**WORK REQUIRED:** In the listing below, identify each line with the word "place" and return those lines.

**SUPPLIED INFORMATION:**
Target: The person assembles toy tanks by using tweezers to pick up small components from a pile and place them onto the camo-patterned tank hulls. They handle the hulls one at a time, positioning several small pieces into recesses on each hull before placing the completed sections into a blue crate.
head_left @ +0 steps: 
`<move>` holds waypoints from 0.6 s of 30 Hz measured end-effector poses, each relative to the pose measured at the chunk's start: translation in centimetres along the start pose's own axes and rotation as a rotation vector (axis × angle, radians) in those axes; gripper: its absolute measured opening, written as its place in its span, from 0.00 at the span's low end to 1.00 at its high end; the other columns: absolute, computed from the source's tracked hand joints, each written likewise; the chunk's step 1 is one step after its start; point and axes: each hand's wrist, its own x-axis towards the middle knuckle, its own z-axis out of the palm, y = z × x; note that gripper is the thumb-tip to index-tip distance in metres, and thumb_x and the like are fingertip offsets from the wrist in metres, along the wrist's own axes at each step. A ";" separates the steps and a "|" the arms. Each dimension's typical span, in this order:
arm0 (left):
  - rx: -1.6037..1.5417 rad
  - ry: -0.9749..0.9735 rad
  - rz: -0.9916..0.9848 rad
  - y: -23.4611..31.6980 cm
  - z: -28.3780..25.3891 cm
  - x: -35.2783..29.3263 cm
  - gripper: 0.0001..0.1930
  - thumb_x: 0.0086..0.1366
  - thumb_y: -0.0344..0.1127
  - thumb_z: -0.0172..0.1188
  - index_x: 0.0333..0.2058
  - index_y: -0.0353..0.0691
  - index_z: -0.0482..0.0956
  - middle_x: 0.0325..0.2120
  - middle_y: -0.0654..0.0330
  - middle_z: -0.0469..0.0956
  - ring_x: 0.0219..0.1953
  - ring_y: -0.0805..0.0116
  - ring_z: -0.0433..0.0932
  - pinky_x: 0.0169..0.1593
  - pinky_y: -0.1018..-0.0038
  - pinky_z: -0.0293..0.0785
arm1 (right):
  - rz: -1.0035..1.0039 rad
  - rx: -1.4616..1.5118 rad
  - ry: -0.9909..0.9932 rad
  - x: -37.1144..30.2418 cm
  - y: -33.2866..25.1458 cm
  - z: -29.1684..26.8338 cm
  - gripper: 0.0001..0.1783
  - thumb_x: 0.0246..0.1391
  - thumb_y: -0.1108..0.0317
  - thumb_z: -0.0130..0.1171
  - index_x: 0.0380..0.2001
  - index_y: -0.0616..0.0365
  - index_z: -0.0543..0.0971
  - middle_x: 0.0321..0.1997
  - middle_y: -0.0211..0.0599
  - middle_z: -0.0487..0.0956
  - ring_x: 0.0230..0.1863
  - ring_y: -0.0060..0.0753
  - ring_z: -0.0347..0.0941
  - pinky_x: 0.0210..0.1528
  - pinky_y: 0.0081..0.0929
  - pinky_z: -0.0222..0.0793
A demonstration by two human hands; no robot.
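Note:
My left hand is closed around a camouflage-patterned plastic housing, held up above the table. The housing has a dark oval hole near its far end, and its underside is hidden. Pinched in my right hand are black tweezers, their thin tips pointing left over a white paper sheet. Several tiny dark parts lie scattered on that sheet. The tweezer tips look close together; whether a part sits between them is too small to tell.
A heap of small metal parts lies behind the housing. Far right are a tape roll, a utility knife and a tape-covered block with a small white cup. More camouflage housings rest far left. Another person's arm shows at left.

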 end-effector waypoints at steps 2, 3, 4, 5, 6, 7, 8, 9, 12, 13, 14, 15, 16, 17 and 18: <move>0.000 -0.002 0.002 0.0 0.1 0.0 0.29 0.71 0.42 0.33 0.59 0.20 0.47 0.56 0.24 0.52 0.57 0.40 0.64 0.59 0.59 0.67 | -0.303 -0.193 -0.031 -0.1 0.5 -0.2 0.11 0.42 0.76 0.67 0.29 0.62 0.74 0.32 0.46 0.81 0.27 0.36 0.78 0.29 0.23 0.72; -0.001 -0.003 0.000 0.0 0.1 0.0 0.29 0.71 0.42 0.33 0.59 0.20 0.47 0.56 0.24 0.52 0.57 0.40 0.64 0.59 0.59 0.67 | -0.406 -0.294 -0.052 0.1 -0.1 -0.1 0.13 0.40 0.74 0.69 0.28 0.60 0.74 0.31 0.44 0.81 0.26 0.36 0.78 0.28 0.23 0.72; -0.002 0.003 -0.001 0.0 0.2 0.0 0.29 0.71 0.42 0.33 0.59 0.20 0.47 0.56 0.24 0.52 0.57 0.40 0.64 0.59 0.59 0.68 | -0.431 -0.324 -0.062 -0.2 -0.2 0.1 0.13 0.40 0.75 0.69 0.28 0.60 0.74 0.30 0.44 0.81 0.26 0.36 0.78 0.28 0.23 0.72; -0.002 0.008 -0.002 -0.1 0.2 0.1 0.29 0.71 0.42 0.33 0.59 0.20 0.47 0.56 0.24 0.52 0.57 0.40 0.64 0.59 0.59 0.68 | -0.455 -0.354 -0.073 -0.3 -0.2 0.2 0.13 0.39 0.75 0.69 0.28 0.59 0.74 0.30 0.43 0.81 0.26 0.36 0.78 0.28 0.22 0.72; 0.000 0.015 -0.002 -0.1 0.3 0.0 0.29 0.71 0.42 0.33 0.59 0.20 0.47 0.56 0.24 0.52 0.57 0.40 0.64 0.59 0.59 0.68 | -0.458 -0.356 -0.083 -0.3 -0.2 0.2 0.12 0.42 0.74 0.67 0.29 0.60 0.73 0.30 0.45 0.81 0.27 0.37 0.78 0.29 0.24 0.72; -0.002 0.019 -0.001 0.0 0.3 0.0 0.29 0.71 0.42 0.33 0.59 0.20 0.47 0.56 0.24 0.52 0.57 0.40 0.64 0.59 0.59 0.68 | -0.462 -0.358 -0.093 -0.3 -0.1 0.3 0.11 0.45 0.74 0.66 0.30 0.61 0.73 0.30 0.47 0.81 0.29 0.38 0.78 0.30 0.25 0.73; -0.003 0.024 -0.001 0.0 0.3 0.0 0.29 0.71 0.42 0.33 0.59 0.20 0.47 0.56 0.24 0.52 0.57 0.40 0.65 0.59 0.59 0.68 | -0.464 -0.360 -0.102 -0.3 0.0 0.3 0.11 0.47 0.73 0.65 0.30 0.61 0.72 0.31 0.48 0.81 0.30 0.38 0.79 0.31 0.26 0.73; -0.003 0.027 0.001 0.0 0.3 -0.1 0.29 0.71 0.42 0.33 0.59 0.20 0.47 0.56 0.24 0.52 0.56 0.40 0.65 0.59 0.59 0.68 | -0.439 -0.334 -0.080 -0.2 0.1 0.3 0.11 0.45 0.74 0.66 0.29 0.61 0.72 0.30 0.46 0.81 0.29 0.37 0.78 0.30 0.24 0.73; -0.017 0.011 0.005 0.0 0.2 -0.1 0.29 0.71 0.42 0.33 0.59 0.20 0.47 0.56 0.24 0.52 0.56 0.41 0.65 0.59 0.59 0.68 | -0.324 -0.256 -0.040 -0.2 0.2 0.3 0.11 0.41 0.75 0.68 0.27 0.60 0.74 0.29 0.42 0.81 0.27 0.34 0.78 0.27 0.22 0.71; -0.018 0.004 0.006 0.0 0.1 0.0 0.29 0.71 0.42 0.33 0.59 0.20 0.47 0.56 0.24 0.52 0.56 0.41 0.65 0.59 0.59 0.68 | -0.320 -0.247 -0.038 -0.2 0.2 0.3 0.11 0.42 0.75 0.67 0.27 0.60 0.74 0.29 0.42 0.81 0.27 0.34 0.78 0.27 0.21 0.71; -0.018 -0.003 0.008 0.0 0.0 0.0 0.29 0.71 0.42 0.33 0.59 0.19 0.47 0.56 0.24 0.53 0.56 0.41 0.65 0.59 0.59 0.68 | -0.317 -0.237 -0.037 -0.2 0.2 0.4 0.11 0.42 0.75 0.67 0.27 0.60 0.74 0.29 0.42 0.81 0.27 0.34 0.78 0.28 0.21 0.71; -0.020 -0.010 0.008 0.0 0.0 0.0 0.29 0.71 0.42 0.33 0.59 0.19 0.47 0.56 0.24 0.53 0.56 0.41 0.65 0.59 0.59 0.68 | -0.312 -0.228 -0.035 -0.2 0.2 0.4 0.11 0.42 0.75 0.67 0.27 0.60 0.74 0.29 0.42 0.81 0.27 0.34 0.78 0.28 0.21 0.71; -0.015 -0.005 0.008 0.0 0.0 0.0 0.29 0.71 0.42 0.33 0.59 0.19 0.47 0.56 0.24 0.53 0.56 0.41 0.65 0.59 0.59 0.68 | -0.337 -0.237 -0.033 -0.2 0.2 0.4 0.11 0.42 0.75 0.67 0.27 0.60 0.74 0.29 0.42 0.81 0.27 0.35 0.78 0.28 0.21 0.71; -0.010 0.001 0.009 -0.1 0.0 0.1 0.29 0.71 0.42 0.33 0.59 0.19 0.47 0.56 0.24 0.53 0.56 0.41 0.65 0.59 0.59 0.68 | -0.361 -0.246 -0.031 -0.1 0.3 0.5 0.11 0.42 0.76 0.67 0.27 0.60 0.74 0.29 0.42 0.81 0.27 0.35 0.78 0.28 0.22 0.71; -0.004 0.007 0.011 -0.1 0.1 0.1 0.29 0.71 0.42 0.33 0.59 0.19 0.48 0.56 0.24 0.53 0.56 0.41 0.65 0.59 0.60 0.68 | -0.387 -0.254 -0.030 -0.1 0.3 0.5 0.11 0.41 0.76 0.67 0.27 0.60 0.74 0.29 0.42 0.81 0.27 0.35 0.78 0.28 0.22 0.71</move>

**WRITTEN RESPONSE:**
Target: The person assembles toy tanks by using tweezers to pick up small components from a pile and place them onto the camo-patterned tank hulls. They handle the hulls one at a time, positioning several small pieces into recesses on each hull before placing the completed sections into a blue crate.
`<move>` holds waypoints from 0.6 s of 30 Hz measured end-effector poses, each relative to the pose measured at the chunk's start: translation in centimetres along the start pose's own axes and rotation as a rotation vector (axis × angle, radians) in those axes; gripper: its absolute measured opening, written as its place in its span, from 0.00 at the span's low end to 1.00 at its high end; the other columns: absolute, computed from the source's tracked hand joints, each written likewise; the chunk's step 1 is one step after its start; point and axes: each hand's wrist, its own x-axis towards the middle knuckle, its own z-axis out of the palm, y = z × x; note that gripper is the thumb-tip to index-tip distance in metres, and thumb_x and the like are fingertip offsets from the wrist in metres, along the wrist's own axes at each step. A ";" separates the steps and a "|" the arms. Each dimension's typical span, in this order:

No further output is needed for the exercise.